DIRECTIONS FOR THIS TASK ▸ The answer must be every line of the records below that contains the word "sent".

───── STORED DATA

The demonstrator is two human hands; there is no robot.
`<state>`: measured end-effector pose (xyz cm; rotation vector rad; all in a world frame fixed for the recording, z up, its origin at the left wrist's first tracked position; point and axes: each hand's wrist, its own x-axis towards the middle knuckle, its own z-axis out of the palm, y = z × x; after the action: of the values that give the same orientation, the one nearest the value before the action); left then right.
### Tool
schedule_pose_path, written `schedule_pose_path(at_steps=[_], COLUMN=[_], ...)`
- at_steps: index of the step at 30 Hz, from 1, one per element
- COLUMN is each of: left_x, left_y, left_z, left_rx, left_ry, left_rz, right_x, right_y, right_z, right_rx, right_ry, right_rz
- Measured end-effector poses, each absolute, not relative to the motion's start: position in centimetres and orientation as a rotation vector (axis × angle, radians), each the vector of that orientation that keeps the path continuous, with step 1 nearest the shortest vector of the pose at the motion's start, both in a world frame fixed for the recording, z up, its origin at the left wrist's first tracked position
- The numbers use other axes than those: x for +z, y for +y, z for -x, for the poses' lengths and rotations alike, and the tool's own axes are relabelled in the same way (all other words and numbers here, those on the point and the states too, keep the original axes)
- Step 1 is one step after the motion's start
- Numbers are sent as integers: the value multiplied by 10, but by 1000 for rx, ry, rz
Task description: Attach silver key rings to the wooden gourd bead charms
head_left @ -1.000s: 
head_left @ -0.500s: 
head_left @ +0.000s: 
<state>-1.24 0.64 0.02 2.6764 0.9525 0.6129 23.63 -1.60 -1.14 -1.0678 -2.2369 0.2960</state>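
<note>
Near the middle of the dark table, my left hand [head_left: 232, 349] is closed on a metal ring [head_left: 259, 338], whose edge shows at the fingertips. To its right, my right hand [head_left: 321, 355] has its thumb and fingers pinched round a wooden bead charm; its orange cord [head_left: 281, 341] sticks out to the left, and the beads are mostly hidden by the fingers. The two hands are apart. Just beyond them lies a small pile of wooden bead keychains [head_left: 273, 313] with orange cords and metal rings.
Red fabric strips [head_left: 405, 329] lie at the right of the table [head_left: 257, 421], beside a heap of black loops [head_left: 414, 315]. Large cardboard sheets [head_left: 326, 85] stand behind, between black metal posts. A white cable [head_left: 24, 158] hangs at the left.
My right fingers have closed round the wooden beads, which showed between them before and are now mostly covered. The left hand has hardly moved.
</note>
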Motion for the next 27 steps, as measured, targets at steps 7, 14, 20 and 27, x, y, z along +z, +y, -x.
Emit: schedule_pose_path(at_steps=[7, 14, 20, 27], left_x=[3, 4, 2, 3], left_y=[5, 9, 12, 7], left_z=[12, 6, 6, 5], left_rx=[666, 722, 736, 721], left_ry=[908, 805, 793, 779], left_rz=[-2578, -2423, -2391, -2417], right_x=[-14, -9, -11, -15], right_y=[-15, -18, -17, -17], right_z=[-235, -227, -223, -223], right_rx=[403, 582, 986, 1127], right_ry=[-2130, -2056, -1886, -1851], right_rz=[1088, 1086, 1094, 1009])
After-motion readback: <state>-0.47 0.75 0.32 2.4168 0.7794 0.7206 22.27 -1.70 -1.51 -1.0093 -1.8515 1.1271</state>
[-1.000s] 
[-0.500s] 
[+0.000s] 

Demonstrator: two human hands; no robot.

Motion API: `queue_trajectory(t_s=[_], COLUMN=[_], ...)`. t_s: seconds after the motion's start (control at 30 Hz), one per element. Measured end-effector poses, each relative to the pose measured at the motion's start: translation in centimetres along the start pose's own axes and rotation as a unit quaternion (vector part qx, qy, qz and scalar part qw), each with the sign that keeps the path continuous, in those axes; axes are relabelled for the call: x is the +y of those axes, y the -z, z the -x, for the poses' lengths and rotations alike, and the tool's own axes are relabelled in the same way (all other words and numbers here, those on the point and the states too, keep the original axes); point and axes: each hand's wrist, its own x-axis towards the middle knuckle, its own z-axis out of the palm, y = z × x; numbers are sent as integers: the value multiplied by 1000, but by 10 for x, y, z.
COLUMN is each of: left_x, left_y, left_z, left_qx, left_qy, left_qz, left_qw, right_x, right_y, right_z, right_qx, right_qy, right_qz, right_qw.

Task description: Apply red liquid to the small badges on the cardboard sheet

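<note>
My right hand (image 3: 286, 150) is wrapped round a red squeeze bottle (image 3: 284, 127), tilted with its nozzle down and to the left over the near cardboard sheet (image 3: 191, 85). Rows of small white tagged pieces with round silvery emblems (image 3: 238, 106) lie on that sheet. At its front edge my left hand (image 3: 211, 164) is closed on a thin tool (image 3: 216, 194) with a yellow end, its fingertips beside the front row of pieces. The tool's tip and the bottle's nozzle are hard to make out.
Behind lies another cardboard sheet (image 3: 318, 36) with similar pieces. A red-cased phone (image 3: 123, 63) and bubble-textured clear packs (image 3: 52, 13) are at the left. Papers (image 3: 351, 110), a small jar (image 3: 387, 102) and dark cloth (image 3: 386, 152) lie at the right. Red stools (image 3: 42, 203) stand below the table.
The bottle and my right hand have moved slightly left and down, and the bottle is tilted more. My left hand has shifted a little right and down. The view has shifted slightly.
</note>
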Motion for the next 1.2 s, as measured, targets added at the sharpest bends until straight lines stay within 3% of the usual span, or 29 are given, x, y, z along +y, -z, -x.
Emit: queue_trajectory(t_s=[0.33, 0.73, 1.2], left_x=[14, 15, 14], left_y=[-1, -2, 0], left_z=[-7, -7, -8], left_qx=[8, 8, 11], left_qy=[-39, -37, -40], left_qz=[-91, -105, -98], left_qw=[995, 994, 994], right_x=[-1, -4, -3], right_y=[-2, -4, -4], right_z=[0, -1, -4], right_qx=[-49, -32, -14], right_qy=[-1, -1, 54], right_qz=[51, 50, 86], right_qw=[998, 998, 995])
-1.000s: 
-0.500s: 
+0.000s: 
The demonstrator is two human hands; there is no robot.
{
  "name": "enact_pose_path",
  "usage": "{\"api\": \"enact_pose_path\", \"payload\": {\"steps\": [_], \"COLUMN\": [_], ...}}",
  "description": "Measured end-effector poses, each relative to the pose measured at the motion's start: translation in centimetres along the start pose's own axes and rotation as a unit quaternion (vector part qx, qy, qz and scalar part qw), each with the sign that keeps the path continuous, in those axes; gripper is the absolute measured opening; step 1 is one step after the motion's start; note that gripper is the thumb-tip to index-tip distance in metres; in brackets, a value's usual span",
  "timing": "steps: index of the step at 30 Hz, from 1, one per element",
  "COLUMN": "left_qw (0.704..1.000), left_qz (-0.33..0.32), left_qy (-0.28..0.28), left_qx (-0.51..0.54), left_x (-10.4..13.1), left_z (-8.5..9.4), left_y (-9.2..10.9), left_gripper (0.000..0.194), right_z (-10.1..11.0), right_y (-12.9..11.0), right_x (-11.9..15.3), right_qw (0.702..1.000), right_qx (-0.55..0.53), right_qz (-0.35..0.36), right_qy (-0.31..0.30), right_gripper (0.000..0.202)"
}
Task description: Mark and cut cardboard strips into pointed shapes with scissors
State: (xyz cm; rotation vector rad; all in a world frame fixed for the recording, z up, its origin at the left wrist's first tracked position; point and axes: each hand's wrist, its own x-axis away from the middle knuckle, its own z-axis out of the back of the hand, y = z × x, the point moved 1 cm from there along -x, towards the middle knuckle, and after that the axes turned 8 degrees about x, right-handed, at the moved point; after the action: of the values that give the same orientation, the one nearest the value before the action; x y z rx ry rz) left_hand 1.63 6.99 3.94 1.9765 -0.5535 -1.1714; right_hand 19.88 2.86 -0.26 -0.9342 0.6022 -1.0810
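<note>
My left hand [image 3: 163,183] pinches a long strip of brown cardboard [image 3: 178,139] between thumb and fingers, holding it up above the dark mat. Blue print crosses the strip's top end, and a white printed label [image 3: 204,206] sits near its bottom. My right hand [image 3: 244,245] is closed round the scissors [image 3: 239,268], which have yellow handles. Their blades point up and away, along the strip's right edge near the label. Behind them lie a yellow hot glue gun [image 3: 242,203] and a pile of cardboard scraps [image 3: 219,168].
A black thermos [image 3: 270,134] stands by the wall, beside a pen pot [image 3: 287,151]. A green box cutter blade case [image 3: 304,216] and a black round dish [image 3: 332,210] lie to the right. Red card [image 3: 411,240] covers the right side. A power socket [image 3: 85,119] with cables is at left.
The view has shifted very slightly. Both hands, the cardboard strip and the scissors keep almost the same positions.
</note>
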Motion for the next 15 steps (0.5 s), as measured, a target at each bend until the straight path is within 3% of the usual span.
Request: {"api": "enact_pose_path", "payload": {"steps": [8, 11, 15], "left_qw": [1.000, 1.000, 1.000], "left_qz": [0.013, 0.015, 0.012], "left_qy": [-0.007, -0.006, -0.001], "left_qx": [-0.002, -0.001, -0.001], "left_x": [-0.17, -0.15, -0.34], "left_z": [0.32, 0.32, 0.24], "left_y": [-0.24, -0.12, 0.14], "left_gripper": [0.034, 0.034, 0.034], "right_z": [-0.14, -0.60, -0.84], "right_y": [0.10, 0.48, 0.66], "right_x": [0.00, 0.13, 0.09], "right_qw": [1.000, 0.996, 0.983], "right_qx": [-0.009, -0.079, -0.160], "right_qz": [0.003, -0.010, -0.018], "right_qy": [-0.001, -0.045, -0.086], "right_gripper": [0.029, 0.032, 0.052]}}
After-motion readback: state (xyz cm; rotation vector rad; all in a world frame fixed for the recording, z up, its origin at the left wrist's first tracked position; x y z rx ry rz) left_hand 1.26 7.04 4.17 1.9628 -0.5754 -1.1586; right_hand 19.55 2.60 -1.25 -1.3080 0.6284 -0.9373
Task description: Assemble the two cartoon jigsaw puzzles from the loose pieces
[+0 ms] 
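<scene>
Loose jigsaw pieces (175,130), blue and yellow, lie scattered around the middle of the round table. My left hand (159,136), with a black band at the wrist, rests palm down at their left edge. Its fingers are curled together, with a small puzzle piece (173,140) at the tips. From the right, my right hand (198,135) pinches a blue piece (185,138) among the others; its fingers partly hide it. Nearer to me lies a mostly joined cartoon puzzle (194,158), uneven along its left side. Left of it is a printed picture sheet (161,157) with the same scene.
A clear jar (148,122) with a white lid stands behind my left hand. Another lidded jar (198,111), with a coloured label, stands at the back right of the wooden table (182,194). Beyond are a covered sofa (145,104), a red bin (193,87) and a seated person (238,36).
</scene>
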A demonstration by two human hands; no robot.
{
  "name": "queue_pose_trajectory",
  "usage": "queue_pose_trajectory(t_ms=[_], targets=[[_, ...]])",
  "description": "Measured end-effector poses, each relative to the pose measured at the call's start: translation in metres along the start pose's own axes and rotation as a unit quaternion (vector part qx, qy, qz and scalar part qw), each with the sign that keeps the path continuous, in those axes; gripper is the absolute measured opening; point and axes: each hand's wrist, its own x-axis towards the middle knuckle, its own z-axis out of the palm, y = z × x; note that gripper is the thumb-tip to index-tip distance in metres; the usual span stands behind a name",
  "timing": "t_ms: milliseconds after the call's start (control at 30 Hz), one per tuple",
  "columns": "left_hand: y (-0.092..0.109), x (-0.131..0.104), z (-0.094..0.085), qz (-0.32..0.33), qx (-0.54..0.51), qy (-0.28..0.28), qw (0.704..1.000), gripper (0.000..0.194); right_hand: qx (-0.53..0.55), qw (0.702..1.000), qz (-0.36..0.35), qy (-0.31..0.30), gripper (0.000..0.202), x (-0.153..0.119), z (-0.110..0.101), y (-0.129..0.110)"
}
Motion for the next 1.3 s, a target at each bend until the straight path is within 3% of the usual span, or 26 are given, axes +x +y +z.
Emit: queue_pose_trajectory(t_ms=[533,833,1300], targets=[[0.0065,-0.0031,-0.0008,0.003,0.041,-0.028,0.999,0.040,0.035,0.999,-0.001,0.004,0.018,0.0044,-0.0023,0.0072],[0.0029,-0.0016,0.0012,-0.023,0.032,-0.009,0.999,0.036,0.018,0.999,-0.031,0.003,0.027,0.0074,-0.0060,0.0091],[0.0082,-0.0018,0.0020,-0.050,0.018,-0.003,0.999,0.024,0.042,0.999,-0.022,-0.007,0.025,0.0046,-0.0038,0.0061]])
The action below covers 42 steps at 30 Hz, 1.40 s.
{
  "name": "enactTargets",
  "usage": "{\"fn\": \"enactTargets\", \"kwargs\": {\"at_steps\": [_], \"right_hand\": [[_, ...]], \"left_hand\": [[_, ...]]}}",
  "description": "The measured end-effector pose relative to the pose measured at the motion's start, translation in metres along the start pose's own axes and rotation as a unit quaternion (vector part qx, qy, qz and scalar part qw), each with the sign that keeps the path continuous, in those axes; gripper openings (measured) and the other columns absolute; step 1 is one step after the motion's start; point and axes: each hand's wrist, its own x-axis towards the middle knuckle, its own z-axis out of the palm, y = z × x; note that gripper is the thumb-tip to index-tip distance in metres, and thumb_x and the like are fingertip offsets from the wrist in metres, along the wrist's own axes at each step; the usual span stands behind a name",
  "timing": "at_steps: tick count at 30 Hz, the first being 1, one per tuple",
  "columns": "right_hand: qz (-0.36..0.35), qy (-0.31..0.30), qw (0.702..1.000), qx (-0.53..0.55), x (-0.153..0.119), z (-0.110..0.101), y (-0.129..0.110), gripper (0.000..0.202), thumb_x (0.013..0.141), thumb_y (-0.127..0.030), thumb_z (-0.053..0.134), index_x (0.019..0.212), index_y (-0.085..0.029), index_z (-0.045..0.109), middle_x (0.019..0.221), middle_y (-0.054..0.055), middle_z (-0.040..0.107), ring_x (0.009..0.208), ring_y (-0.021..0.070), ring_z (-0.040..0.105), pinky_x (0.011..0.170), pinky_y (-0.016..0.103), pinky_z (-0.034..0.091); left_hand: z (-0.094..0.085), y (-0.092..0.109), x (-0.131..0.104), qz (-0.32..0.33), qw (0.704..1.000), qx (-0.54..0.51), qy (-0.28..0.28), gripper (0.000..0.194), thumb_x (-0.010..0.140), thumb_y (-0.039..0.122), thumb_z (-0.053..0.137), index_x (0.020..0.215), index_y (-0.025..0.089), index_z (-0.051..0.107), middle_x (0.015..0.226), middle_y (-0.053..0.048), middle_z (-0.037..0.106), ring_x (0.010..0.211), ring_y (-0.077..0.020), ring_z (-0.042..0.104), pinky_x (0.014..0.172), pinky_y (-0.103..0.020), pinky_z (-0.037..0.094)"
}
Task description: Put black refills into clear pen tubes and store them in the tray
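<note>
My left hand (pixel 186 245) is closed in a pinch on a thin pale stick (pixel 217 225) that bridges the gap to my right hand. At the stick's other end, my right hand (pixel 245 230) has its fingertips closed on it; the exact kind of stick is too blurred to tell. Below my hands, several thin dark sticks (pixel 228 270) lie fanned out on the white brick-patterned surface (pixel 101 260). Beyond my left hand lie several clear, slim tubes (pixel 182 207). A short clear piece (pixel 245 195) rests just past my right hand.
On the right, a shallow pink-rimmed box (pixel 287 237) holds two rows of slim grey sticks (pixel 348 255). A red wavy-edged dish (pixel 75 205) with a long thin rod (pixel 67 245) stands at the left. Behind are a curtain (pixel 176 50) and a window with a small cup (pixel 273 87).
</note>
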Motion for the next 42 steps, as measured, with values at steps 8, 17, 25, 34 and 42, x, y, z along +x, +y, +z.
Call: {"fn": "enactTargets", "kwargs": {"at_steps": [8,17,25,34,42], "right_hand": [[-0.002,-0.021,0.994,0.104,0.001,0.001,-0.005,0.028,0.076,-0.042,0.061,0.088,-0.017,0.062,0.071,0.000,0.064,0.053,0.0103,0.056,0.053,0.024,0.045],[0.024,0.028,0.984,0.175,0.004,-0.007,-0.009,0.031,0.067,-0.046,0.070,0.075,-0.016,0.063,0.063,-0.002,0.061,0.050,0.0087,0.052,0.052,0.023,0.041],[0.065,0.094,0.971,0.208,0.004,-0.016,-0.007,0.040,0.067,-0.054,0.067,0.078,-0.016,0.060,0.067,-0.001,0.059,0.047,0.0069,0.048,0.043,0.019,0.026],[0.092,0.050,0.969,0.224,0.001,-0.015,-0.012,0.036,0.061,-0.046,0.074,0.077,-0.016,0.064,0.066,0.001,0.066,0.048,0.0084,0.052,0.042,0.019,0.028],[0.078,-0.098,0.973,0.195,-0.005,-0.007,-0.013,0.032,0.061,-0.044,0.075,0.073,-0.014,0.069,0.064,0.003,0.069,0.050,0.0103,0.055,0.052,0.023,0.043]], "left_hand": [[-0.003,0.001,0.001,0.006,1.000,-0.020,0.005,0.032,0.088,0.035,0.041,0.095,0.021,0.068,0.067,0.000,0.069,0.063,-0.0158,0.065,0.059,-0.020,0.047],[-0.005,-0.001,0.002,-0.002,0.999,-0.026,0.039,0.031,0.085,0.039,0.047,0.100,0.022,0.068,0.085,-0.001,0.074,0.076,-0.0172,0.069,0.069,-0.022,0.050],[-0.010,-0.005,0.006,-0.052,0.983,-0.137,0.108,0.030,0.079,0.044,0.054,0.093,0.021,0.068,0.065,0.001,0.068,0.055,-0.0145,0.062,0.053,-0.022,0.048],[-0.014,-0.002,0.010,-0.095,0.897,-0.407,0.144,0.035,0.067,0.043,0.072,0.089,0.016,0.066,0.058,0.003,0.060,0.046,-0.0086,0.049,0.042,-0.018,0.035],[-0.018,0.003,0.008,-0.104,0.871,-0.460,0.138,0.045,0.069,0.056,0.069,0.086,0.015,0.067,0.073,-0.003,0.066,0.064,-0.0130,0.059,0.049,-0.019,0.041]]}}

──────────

EXERCISE ANSWER ▸
- Numbers are sent as integers: the value multiplied by 10, but by 1000 for rx, ry, rz
Motion API: `queue_trajectory(t_s=[_], COLUMN=[_], ...)`. t_s: seconds after the motion's start (control at 30 Hz), one per element. Measured end-effector poses, each relative to the pose measured at the motion's start: translation in centimetres along the start pose's own axes and rotation as a unit quaternion (vector part qx, qy, qz and scalar part qw), each with the sign that keeps the path continuous, in those axes; axes are relabelled for the call: x is the +y of those axes, y the -z, z the -x, for the poses' lengths and rotations alike, and the tool's own axes are relabelled in the same way (all other words and numbers here, those on the point and the states too, keep the original axes); point and axes: each hand's wrist, its own x-axis towards the middle knuckle, its own z-axis out of the palm, y = z × x; numbers are sent as integers: the value multiplied by 1000, but by 10 for x, y, z.

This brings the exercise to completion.